-- Opening Marker --
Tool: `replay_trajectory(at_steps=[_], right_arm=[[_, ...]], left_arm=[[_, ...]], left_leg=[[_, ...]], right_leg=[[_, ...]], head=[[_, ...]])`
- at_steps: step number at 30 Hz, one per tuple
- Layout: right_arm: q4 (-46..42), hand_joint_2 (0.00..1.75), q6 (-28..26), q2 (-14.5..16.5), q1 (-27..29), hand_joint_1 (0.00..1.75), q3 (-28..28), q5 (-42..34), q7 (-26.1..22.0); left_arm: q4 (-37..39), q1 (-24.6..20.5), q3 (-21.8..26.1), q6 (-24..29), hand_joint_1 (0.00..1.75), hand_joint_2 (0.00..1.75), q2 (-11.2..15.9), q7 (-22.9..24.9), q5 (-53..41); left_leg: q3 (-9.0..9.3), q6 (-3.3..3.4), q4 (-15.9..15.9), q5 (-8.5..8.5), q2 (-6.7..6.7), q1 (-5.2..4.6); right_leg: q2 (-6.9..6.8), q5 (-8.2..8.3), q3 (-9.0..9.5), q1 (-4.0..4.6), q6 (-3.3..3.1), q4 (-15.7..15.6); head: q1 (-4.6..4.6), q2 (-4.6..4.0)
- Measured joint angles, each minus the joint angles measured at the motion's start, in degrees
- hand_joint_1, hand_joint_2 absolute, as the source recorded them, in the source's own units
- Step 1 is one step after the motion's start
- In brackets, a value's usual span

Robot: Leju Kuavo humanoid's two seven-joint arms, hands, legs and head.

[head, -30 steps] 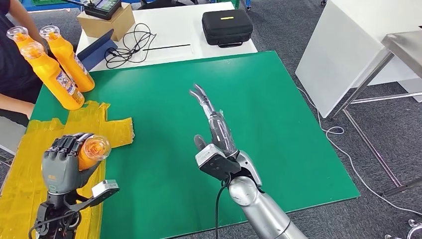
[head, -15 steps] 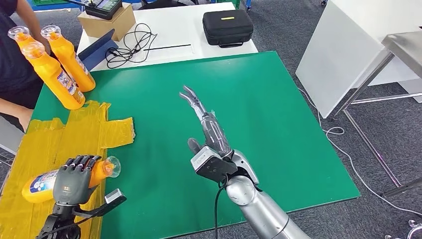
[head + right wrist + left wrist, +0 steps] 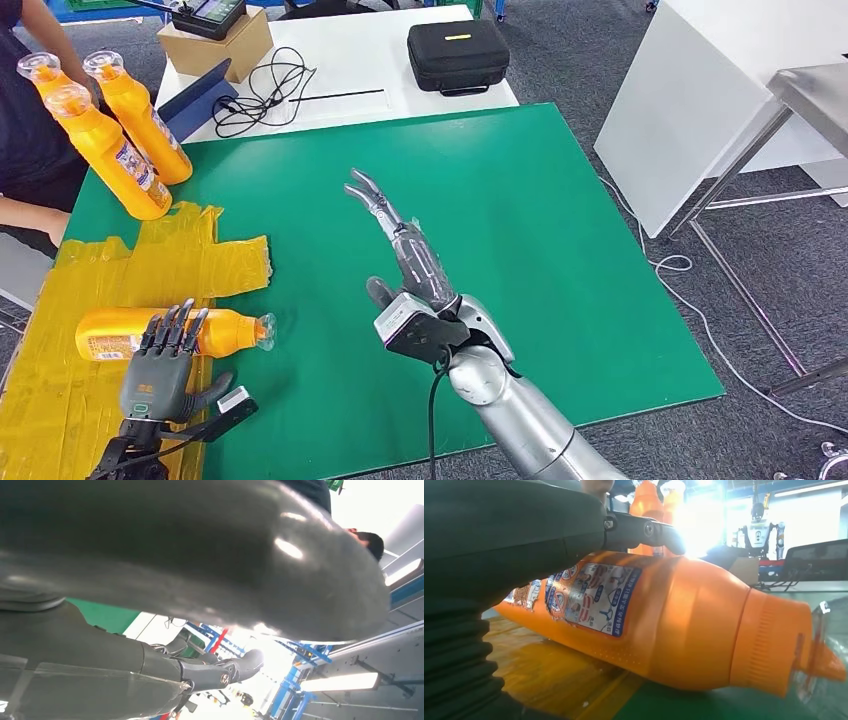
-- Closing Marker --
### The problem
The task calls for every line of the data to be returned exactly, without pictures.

### Task output
Tool: `replay_trajectory(at_steps=[_], right_arm=[[_, ...]], left_arm=[[_, ...]], left_leg=[[_, ...]], right_leg=[[_, ...]], head=[[_, ...]])`
- at_steps: step number at 30 Hz, one per tuple
- Layout: right_arm: q4 (-46..42), hand_joint_2 (0.00..1.75), q6 (-28..26), q2 (-14.5..16.5), q1 (-27..29), hand_joint_1 (0.00..1.75), q3 (-28..28), q5 (-42..34), q7 (-26.1..22.0); left_arm: q4 (-37..39), q1 (-24.6..20.5), q3 (-21.8..26.1), q6 (-24..29), hand_joint_1 (0.00..1.75), hand_joint_2 (0.00..1.75), q2 (-11.2..15.9), q7 (-22.9..24.9), q5 (-53..41); left_leg: q3 (-9.0..9.3), q6 (-3.3..3.4), q4 (-15.9..15.9), q5 (-8.5..8.5), q2 (-6.7..6.7), q1 (-5.2..4.6); right_leg: q2 (-6.9..6.8), q5 (-8.2..8.3), q3 (-9.0..9.5), q1 (-4.0..4.6), q6 (-3.3..3.1), q4 (-15.7..15.6); head: q1 (-4.6..4.6), q2 (-4.6..4.0)
- Measured joint angles, each minus the joint angles measured at the motion's start, in degrees
- hand_joint_1, hand_joint_2 absolute, as the source recorded them, in the source's own units
- Step 1 is one step after the motion's start
- In brackets, a value's usual span

Robot: Leju Kuavo humanoid's two seven-joint arms, hands, legs and head.

[head, -30 steps] 
[head, -15 steps] 
[head + right wrist + left wrist, +0 steps] 

Nothing else belongs to this exercise.